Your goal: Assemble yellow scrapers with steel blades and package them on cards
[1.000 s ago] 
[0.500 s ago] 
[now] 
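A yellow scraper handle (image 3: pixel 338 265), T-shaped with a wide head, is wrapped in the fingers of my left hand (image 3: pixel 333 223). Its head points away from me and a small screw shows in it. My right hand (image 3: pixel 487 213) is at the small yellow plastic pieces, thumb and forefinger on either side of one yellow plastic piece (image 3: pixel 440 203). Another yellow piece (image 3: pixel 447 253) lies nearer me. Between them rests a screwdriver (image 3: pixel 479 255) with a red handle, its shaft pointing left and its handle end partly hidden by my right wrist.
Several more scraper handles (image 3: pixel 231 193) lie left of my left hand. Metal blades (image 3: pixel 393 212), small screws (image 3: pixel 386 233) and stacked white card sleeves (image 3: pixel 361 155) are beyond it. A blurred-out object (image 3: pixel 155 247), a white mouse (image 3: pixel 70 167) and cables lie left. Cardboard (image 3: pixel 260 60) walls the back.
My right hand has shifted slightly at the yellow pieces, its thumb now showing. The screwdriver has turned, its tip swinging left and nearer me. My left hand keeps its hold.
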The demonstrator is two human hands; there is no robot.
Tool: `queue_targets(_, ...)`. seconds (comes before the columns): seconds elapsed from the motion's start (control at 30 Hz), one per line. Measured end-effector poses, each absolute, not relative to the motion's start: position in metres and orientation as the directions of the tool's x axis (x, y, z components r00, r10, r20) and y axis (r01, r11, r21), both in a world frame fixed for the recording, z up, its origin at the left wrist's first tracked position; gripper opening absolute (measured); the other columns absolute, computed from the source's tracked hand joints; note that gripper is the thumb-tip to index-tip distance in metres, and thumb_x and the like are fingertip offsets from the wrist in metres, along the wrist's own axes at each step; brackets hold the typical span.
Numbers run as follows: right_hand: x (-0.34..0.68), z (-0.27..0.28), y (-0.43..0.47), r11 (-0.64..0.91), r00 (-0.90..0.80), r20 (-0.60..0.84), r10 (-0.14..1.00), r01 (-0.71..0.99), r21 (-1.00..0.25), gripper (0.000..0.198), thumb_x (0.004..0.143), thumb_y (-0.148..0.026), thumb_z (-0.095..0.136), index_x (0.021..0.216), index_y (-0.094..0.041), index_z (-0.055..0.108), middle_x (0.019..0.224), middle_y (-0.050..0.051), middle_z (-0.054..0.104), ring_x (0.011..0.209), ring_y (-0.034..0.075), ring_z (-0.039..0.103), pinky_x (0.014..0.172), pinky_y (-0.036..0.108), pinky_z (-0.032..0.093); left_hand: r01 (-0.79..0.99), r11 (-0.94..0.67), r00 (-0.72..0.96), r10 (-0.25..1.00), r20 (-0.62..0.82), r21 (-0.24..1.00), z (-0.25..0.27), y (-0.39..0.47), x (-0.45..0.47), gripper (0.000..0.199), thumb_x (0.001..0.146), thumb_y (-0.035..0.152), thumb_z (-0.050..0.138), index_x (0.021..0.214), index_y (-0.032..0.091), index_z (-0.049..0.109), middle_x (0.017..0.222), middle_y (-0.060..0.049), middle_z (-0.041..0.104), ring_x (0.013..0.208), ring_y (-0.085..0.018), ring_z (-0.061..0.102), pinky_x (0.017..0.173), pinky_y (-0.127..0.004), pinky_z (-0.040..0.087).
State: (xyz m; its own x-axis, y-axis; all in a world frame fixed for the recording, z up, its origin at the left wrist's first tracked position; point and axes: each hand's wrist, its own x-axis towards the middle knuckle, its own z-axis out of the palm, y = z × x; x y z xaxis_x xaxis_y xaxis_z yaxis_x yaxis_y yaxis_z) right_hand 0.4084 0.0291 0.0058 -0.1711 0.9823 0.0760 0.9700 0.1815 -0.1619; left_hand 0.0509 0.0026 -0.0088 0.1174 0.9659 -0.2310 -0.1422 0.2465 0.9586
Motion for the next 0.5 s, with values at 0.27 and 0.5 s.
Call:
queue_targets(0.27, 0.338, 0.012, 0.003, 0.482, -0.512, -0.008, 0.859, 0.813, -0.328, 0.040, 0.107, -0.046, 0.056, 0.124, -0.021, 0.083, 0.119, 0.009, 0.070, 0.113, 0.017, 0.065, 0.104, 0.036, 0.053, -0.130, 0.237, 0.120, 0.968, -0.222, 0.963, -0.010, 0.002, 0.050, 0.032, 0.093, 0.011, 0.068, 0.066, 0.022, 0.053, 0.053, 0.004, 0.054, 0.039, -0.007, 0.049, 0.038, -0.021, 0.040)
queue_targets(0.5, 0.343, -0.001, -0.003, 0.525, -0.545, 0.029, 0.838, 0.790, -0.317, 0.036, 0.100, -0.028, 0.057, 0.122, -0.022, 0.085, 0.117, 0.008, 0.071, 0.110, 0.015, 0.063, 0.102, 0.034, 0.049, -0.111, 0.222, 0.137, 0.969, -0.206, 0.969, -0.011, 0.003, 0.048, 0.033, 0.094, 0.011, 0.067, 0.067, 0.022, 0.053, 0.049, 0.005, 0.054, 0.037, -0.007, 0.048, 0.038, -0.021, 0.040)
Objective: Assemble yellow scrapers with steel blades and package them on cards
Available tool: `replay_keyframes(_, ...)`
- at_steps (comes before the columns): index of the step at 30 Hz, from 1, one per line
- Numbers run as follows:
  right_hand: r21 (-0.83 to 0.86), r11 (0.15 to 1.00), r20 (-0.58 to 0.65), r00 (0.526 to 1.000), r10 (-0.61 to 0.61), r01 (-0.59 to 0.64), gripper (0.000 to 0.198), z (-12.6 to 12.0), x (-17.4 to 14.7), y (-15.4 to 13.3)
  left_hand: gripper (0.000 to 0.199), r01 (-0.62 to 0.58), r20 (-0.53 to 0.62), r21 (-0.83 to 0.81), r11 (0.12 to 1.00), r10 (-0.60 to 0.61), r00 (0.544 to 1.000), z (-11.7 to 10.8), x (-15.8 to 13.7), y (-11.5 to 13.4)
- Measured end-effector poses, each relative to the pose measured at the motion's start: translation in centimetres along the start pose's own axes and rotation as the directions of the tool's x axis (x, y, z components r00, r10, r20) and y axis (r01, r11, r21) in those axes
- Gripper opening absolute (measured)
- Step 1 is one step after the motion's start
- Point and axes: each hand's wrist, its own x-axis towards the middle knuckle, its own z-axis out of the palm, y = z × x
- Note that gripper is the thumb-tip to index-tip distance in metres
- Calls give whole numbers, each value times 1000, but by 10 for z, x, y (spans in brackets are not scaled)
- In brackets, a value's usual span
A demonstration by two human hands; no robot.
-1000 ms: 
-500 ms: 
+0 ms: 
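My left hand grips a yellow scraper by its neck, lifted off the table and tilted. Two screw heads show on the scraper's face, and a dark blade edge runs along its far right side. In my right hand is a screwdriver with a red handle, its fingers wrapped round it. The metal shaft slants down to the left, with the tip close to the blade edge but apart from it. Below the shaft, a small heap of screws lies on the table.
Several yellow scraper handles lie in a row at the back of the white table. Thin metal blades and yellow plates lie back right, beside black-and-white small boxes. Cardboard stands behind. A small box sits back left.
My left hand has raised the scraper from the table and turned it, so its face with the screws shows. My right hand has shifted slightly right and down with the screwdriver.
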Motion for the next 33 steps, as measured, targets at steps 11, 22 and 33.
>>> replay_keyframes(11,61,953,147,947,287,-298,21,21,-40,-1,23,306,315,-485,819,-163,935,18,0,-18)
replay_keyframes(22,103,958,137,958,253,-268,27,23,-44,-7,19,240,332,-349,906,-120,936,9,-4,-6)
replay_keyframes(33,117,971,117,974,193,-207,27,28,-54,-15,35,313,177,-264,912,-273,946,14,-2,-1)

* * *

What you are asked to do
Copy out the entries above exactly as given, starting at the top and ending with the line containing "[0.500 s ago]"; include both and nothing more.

Answer for the task
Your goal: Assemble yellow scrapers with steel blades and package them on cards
[1.000 s ago] 
[0.500 s ago] 

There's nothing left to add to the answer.